On the other hand, the production of copper concentrate has been shrinking, with production decreasing from 1,178.4 tons in 2022 to only 9 tons, while cobalt hydroxide began operating in 2024 and produced 171 tons in the first half of this year, but these two product lines contribute low production volumes and have little impact on performance, with revenue shares of 0.1% and 1.2%, respectively. The company's product trading division has shown volatility in performance, with revenue declining in the first half of the year, contributing 12.8% of revenue, a decrease of 11.7 percentage points year-on-year.
In terms of profitability, in the first half of 2025, the gross profit margin was 23.1%, a decrease of 1.3 percentage points year-on-year, while it was 26.8% in 2022, with the core product, cathode copper, experiencing a significant decrease from 47.3% to 25.2%, a decrease of 22.1 percentage points, indicating that price increases have been much lower than the growth in costs. However, expenses have been optimized, with the expense ratio decreasing from 9.5% in 2022 to 7.7%. The net profit margin in the first half of 2025 was 14%, a decrease of 1.6 percentage points year-on-year, but an increase of 0.9 percentage points compared to 2022.
JinSun shares have high performance expectations, with their production capacity effectively reaching 100%, thanks to the company's strong service capabilities attracting industry-leading customers, with the top five customers contributing 67.8% of revenue in the first half of 2025, with the largest customer contributing 24.6%.
In terms of production capacity, the company has four production facilities in Congo and Zambia.
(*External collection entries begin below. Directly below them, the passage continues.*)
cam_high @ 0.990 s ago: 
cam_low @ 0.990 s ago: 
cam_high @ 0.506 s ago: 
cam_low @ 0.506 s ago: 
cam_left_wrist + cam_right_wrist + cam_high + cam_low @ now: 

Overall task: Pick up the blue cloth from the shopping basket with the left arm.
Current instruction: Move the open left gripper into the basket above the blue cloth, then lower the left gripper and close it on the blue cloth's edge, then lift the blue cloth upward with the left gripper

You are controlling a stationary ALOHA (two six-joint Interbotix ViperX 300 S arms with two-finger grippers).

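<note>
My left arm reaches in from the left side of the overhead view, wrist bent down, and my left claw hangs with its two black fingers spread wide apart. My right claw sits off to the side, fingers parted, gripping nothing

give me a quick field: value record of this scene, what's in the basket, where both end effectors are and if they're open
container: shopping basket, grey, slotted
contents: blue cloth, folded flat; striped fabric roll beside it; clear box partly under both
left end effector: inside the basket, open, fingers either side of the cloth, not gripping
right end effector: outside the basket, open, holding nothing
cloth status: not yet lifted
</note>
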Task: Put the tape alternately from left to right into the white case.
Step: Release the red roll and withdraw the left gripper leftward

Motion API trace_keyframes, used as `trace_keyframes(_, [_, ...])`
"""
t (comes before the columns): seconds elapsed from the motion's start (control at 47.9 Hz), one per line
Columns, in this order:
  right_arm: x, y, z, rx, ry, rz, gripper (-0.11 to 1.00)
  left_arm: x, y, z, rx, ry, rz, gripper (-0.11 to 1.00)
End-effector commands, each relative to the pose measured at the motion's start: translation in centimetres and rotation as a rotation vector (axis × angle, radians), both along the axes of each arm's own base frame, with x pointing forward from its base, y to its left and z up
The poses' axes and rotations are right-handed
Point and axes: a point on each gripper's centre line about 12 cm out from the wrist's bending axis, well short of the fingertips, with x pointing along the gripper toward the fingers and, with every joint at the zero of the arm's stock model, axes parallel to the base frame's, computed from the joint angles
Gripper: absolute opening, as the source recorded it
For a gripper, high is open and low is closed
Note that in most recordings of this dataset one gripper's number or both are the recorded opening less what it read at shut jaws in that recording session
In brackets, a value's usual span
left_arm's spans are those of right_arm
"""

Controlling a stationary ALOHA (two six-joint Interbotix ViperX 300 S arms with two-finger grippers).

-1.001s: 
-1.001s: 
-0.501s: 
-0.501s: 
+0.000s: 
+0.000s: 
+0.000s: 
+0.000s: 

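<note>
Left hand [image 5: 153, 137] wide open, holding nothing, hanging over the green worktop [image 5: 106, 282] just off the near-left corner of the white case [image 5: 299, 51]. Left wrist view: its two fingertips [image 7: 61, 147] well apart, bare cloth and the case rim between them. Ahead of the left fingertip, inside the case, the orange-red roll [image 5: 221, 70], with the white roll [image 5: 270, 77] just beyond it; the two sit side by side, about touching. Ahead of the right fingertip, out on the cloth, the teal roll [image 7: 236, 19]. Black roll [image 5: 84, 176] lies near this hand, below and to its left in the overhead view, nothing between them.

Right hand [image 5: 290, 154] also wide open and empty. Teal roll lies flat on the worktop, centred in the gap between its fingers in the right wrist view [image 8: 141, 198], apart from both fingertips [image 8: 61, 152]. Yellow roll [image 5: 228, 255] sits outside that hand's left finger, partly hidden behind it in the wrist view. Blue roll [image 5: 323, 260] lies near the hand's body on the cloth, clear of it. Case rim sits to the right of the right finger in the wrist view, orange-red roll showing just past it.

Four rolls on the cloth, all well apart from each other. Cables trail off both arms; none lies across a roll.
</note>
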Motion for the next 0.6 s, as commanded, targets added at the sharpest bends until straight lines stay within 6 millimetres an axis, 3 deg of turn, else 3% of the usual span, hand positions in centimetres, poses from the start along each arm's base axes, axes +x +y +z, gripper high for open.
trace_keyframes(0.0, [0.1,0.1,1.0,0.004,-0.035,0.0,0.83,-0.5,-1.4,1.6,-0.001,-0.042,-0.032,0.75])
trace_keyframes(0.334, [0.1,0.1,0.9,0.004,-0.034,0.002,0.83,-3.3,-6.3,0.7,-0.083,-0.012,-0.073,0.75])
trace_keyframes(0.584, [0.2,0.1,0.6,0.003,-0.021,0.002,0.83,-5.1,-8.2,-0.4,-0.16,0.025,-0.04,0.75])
In Congo, it operates an advanced hydrometallurgical smelter with a designed annual production capacity of about 24,600 tons of cathode copper and 4,500 tons of cobalt hydroxide; in Zambia, this includes two wet-process metallurgical smelters with a total annual production capacity of about 6,600 tons of cathode copper and a copper concentrate flotation plant, with a combined cathode copper production capacity of about 30,200 tons in the two regions.
JinSun shares plan to gradually expand their production, with the second phase of the Congo project expected to start in 2026, and when fully operational, total effective annual cathode copper production capacity will reach nearly 61,200 tons, potentially doubling performance, and with the scale of profits, their profitability is expected to further increase. The company is also actively expanding its global production capacity, setting up a wholly-owned subsidiary in Peru to enrich its production capacity layout.
In summary, JinSun shares have solid fundamentals, although industry growth is average and market size growth is only in the single digits, the company's orders are strong, production capacity is close to full capacity, and although the gross profit margin has declined somewhat, overall profitability remains relatively stable. The company's main production capacity is in Congo and Zambia, with a low market share, but with active global capacity expansion, the company needs to explore financing channels due to its limited cash reserves, and this second listing application demonstrates the company's determination to go public.
It is worth noting that copper prices have been on the rise in recent years, accelerating this year with an increase of over 20%, which has brought business opportunities to the copper-related industry chain, and JinSun shares are expected to attract more investor attention as a result.